● **Data extracts**
***

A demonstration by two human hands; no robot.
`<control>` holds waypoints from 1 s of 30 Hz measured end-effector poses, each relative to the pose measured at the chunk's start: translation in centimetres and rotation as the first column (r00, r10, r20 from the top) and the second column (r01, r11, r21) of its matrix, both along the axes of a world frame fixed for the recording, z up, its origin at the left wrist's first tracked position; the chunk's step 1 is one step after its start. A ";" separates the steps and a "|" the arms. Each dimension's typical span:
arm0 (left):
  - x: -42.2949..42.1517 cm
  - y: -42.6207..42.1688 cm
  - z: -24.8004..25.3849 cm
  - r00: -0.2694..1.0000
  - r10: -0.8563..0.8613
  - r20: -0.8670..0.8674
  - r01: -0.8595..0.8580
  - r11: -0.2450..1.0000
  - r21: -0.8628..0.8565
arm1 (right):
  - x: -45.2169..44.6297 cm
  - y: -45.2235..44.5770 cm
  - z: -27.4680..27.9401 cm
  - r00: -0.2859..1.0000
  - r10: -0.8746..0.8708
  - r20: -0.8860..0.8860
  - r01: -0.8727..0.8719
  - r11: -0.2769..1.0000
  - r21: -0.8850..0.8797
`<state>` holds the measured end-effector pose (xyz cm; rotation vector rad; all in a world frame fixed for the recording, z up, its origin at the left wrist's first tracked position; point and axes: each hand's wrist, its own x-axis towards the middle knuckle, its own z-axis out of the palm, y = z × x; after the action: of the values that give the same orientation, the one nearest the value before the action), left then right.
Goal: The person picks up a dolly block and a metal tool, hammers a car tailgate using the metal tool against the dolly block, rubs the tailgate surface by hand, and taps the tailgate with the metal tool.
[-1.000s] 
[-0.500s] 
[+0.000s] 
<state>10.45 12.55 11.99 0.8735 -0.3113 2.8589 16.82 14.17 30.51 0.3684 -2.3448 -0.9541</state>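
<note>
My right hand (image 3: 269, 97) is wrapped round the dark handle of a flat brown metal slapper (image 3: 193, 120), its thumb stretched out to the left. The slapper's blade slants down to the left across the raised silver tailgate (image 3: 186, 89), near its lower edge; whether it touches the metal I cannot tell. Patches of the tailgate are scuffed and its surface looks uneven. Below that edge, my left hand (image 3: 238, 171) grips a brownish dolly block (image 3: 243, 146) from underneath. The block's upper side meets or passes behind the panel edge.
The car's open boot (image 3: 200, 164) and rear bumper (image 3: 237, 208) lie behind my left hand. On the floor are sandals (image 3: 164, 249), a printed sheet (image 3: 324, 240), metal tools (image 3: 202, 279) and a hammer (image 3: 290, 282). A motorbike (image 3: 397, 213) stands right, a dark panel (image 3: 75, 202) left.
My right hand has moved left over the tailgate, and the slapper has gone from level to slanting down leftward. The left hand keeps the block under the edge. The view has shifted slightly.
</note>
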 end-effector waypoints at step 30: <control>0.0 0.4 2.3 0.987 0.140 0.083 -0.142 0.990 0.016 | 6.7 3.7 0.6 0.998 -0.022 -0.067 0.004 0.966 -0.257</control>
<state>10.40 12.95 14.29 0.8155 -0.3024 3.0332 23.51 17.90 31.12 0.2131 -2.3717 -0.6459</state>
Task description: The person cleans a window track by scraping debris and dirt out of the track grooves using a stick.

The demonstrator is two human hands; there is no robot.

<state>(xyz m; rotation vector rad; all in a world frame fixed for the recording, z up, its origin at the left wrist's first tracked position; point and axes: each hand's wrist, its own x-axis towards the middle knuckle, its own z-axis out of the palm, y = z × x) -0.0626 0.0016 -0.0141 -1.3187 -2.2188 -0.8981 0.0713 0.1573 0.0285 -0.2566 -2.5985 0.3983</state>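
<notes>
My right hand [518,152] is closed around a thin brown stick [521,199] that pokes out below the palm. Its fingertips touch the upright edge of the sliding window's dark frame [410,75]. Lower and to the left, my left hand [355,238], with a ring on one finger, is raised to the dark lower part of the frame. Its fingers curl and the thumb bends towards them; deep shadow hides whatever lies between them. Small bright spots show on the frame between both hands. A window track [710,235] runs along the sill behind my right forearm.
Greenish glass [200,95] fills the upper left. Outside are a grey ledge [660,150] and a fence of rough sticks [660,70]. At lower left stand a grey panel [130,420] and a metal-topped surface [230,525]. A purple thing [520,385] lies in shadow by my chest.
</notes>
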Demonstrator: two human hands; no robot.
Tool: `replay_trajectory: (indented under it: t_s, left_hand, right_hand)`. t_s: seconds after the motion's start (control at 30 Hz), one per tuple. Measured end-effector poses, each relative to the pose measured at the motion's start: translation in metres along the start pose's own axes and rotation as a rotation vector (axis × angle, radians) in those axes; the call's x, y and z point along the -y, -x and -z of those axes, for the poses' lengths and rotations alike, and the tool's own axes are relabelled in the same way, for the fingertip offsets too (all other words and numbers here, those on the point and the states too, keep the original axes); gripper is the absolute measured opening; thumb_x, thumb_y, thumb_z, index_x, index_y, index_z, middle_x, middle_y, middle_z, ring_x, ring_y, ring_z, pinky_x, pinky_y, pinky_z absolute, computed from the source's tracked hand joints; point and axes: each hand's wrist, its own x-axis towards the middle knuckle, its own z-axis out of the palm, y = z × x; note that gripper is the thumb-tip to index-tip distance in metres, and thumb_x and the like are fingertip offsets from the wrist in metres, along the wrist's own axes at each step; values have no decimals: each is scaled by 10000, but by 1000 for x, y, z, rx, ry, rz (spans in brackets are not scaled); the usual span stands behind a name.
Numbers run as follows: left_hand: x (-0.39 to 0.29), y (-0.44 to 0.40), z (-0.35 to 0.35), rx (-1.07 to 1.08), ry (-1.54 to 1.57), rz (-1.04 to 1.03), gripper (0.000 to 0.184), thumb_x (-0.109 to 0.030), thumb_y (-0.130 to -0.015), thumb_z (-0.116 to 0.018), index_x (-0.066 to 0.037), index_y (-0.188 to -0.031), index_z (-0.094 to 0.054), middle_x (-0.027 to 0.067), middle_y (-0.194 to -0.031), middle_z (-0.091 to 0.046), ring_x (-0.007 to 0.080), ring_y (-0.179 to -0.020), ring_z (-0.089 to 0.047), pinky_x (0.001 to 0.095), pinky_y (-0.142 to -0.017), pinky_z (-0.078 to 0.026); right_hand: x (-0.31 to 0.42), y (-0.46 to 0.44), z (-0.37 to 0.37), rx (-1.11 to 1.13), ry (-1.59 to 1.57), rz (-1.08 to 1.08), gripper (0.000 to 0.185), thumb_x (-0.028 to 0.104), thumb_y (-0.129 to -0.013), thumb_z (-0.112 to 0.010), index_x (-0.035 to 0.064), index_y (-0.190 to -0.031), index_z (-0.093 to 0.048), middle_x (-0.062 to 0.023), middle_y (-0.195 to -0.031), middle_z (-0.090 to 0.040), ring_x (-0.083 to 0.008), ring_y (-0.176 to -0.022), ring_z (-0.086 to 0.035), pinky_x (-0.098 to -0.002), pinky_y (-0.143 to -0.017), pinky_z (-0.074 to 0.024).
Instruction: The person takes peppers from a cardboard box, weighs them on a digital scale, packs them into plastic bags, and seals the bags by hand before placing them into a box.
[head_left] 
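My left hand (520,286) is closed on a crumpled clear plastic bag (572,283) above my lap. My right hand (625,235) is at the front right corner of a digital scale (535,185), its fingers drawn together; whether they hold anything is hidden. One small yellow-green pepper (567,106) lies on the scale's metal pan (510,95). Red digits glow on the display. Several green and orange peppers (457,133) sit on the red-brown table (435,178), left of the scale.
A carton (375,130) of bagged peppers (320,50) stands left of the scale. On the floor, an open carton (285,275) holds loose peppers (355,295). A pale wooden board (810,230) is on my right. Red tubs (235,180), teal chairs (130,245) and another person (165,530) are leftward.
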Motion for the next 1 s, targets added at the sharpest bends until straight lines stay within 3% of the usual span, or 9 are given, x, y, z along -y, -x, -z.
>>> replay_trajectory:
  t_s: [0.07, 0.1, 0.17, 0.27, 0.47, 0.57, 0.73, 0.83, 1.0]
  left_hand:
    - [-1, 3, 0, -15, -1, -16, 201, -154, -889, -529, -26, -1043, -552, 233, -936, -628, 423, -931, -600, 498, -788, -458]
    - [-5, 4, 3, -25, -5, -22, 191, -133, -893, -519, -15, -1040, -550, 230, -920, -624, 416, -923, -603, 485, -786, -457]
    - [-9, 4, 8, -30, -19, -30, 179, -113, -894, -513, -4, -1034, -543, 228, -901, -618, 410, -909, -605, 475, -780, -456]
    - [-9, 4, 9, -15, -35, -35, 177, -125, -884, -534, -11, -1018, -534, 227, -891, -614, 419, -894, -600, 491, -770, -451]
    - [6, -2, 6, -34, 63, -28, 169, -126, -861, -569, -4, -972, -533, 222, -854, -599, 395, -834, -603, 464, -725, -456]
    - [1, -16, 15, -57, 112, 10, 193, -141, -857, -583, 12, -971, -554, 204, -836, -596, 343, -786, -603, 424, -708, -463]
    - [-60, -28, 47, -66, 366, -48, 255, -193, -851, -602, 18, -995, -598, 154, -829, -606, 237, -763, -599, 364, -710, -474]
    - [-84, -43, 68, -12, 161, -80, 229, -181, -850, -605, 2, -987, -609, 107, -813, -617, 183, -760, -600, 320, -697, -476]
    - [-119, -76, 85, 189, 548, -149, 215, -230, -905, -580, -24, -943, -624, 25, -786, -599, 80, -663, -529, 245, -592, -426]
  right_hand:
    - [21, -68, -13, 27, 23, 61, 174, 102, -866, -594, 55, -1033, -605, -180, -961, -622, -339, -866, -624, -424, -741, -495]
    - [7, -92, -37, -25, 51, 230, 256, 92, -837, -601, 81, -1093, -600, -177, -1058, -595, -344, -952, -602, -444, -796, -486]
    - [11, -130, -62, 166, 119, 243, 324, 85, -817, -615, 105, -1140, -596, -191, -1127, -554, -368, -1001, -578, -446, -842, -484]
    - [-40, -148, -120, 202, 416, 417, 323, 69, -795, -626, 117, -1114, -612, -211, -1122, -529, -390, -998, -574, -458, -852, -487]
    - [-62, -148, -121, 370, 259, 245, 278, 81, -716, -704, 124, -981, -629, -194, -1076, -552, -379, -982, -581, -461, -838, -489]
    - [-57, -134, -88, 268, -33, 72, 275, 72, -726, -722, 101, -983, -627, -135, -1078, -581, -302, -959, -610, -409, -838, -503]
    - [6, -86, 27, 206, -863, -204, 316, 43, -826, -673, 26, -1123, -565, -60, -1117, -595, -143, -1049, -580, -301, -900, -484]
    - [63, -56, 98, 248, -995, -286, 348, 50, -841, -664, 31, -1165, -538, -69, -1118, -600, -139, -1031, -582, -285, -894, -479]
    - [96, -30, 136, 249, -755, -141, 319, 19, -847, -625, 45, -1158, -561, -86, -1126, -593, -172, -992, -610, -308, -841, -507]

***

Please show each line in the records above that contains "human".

A demonstration by two human hands; no robot.
The demonstrator is two human hands; there is no robot.
Demonstrator: two human hands; no robot.

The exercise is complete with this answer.